Open access publishing does have its costs. Information regarding authors’ payment are not made available to editors and reviewers ensuring that they cannot be influenced in their selection of papers for publication by payment conditions or limitations. The Article Processing Charge for publication in this journal is EUR 200,00 (plus VAT, if applicable). Our fees cover the costs of peer review, copyediting, publication, different format of publication (HTML, PDF), inclusion in many Open Access databases. All bank charges shall be borne by the payer. Please note that our fees do not include taxes (VAT): - Private or public ITALIAN customers (individuals, universities, hospitals, other organizations) must ALWAYS add VAT (IVA) at standard rate (4%); - European Union PRIVATE customers must add the standard rate of their own country VAT tax; - European Union private/public ORGANIZATIONS (universities, hospitals, others with regular VAT number) should not add any taxes at standard rate, provided that they indicate their VAT number; - Outside the European Union, individuals and organizations should not add any taxes at standard rate. Important: Authors are NOT required to pay at the moment of submission. If the paper is accepted, the Managing Editor of Open Access Edition will guide the Authors through the payment procedure.
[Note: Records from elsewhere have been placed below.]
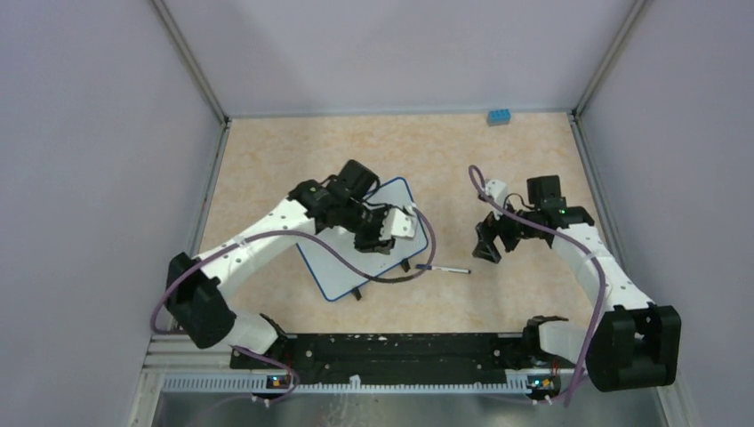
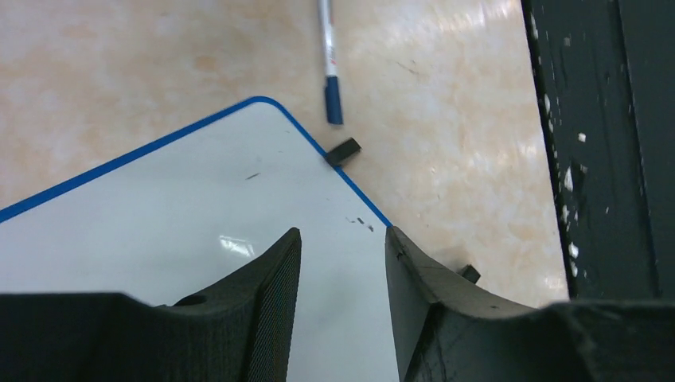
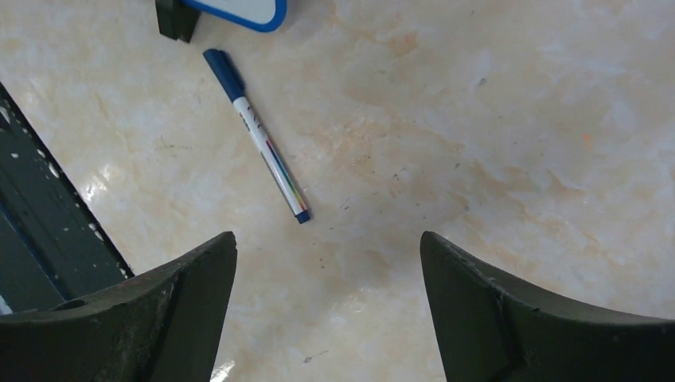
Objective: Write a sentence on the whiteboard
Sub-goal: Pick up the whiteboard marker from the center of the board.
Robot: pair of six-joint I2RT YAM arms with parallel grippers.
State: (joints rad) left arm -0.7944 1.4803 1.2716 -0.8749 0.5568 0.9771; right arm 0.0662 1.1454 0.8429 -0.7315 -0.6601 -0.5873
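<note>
no readable text, whiteboard marks and marker print illegible

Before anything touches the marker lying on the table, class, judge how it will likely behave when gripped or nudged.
The marker is a slim round barrel lying flat on the glossy table, so a sideways nudge would probably roll it. Its smooth plastic may slip between the fingers. It looks straight and rigid, likely light.

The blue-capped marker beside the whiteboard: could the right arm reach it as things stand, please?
Probably yes: the right hand hovers open close to the marker, with only bare table between them.
</note>
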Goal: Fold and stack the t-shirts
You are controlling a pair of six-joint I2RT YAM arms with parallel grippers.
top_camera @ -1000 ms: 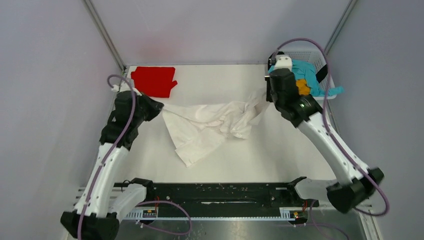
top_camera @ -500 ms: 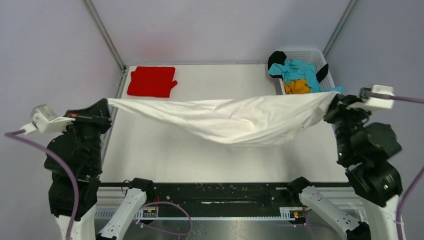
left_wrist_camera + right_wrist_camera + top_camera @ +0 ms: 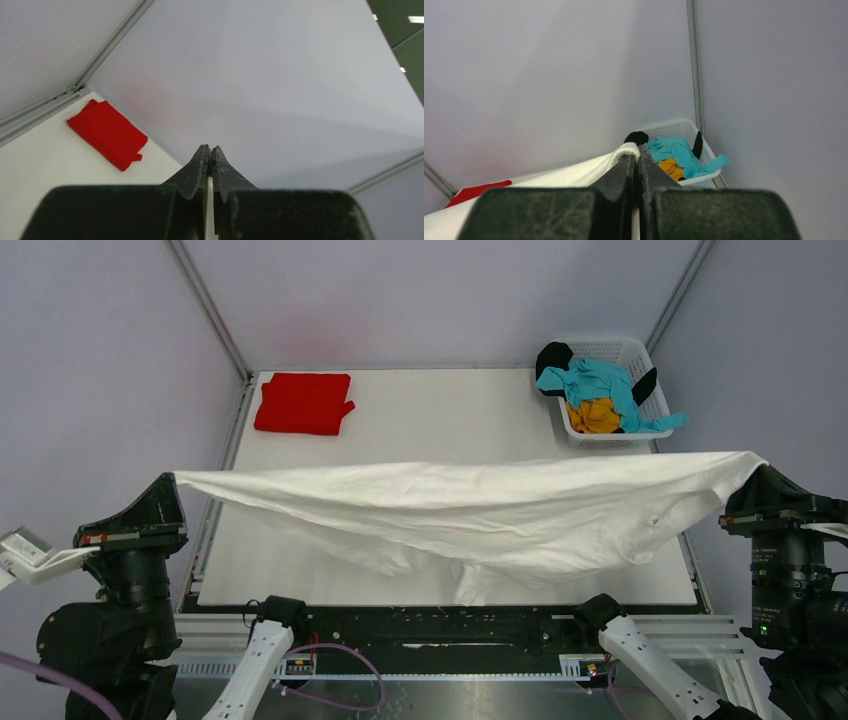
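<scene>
The white t-shirt (image 3: 470,515) hangs spread wide in the air above the tabletop (image 3: 440,425), stretched between the two arms at the near side; its top edge runs nearly straight, and its middle sags in folds toward the near edge. The left gripper (image 3: 170,488) is clenched on the shirt's left corner; in the left wrist view its jaws press together with only a sliver of white between them. The right gripper (image 3: 752,475) pinches the right corner, and the right wrist view shows white cloth bunched at its closed tips. The red t-shirt (image 3: 304,403) lies folded flat at the far left corner of the tabletop; the white lattice basket (image 3: 612,346) at the far right corner holds a teal t-shirt (image 3: 600,380), an orange t-shirt (image 3: 594,416) and a black t-shirt (image 3: 552,358), the teal one trailing over the rim.
</scene>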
No article will be published before waiver or payment. According to the United Nations list of Least Developed Countries (LCDs) available from: http://www.un.org/en/development/desa/policy/cdp/ldc2/ldc_countries.shtml Authors coming from those countries are entitled to ask for a discount. A “Formal Request for discount” has to be forwarded to the Managing Editor of Open Access Edition, after receiving the acceptance letter. The Editorial Committee will then evaluate the merits of each individual case. Any other informal request (such as comments at the moment of submission, or made in the covering letter of the revised version) will not be taken into consideration.

FAST-TRACK PEER REVIEW

We offer fast-track peer review and publication of controlled trials that we judge of importance to practice or research. If you wish to discuss your proposed submission, please write (scriman@tin.it) or call our editorial office in Milan (+39 02 70608060). With the payment of a supplementary fee of 488 Euros (VAT included), the review, editorial decision, and author notification on this manuscript is guaranteed to take place within 4 weeks.

TRANSLATION

Manuscripts in Italian language can be published after translation (a supplementary fee for printed page will be charged to the Authors).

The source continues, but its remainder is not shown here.